An urgent need to put forests on the global agenda
Climate change has reached a tipping point, becoming a climate crisis that is having a domino effect on many of our world’s forests. It is now crucial for global leaders to come together and hold an Earth Forest Summit.
We need to discuss the future of our forests and agree on their governance and actions for the benefit of people and our planet. The benefits of our forests transcend national boundaries, our strategies and actions should too transcend them.
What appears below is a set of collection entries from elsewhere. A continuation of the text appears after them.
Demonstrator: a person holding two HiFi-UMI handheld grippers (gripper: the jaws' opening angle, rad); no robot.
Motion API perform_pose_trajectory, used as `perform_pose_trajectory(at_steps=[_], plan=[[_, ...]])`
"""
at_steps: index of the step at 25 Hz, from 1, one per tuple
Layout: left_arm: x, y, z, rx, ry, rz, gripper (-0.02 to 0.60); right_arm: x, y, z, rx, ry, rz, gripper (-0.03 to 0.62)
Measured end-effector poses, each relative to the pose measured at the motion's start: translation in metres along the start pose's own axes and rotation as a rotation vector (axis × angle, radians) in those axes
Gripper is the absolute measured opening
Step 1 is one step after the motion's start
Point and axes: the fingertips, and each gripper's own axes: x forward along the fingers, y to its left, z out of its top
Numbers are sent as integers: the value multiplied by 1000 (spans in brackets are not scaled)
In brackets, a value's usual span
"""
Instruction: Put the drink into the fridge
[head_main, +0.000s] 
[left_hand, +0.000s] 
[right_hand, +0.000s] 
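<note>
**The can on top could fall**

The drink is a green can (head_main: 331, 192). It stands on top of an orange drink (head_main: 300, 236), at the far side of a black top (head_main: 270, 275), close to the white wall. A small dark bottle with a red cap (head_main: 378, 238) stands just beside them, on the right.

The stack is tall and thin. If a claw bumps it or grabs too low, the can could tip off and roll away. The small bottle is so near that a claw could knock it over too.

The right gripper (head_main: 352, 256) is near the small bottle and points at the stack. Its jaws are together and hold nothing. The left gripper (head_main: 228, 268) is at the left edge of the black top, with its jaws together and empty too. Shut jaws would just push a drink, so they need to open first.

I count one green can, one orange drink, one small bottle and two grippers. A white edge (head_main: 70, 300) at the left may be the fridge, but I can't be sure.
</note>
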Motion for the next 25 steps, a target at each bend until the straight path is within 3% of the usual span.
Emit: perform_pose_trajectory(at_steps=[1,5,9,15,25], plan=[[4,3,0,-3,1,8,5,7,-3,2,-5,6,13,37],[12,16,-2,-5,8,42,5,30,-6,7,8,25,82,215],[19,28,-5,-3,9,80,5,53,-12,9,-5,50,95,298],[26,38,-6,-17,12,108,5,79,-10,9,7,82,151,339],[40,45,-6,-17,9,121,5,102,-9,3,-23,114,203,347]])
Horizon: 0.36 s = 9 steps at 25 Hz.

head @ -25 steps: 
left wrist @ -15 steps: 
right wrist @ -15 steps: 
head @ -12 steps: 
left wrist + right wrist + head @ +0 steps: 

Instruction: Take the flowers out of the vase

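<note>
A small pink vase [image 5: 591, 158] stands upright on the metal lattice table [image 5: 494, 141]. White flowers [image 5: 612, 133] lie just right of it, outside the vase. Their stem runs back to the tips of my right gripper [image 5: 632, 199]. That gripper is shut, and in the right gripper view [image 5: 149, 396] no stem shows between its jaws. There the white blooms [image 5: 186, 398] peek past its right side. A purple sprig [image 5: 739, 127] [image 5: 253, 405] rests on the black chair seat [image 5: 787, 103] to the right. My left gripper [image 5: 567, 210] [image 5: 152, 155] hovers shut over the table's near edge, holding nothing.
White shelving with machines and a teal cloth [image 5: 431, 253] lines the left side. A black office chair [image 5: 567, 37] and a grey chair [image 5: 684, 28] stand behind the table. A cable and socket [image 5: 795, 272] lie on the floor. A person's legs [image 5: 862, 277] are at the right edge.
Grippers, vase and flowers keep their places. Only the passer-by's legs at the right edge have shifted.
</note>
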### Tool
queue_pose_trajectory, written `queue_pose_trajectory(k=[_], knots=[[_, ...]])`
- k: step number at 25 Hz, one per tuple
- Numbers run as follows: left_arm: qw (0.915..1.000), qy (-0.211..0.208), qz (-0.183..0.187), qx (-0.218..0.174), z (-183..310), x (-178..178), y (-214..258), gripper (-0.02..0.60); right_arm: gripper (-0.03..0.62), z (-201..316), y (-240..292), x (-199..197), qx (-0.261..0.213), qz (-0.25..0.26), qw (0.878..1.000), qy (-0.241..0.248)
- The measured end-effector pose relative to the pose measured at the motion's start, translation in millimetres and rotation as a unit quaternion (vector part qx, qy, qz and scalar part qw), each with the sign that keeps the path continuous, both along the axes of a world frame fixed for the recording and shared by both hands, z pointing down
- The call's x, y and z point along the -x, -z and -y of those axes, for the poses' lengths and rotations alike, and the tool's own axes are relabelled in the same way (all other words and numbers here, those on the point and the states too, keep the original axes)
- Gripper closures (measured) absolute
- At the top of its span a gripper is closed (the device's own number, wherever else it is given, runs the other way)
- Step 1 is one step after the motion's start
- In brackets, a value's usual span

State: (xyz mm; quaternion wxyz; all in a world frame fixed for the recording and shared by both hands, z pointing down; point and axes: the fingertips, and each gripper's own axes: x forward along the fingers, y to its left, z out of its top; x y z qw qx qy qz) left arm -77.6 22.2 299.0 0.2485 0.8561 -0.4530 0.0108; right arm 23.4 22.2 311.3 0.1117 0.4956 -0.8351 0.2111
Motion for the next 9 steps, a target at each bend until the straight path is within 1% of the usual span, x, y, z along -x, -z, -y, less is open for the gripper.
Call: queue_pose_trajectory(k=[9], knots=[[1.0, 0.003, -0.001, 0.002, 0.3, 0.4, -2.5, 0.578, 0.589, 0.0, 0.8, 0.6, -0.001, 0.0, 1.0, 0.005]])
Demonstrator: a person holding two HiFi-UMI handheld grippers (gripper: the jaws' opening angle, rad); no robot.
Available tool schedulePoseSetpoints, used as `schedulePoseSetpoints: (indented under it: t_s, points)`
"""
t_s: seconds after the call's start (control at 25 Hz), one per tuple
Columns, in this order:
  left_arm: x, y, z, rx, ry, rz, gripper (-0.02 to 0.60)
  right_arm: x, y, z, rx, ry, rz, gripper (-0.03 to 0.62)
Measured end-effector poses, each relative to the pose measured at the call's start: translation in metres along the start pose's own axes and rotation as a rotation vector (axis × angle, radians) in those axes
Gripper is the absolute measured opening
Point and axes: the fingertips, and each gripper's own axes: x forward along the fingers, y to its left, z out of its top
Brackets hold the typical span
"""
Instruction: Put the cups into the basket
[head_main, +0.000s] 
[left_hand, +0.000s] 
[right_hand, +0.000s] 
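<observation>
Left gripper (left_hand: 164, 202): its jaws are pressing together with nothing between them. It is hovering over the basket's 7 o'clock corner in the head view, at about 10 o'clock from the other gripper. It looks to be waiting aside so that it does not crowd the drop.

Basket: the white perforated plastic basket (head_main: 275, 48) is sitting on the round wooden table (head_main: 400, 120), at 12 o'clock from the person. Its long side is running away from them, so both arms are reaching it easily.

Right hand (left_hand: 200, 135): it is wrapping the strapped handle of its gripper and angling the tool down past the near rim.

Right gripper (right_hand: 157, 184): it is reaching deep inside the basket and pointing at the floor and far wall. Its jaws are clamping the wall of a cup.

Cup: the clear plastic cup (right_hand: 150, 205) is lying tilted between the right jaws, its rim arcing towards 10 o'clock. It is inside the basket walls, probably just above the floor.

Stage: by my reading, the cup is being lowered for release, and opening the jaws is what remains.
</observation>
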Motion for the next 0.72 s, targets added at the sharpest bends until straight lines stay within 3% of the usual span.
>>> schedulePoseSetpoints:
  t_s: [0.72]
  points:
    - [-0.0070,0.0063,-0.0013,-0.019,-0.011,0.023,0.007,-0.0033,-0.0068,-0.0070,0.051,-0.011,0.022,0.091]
The importance of forests to climate
It is an ironic reverse of evolution to consider that when trees first emerged 380 million years ago the world was 10oC hotter and CO2 concentrations were 10 times what they are today. Forests made our planet more habitable, and their destruction will make it distinctly uninhabitable for humans and much other terrestrial life.
The IPCC Special Report on Climate Change and Land released in August 2019 brought a clear message:
“Reducing deforestation and forest degradation lowers greenhouse emissions, while sustainable forest management can maintain or enhance forest carbon stocks, and can maintain forest carbon sinks, including by transferring carbon to wood products… These can store carbon over the long-term and can substitute for emissions-intensive materials reducing emissions”.
Forests cover more than 30% of the global ice-free land surface, and are a fundamental part of the solution to climate change. However, they are also being affected in an unprecedented way by climate change itself. Forest fires have reached new levels of intensity, while becoming the new normal in countries where they were not an issue before. The same is true for new pests and diseases affecting our forests. Forest dieback due to long-lasting drought is as well bringing many of our forests to their limits.
The importance of forests for a sustainable future
The world’s forests are the largest terrestrial carbon sink we have. They are also the main terrestrial source of precipitation and biodiversity and therefore are key to supporting life on our planet. Furthermore, forests are the largest source of non-food, non-feed renewable biological resources. These are key resources that can help to transform our current fossil-based economy into a sustainable bioeconomy, accelerating widescale decarbonization.
Tackling deforestation and forest degradation, supporting forest adaption to climate change and natural disturbances, and creating new forests and implementing sustainable forest management are fundamental to moving towards a climate neutral planet and a sustainable future.
What action is needed?
The first step is recognizing that forests are our most important terrestrial natural capital and are excessively under-valued and under-appreciated. Second, it is vital to establish a science-based understanding on the state of the world’s forests, including threats and the opportunities they offer to transition from a fossil economy towards a circular bioeconomy. Third, our forests require a long-term and holistic approach which integrates climate change mitigation and adaptation, biodiversity and their role in decarbonizing our economy. This approach requires us to overcome the past short-sighted and polarized debate between conservation and production. Biodiversity and the bioeconomy are the two sides of the same coin: sustainable development.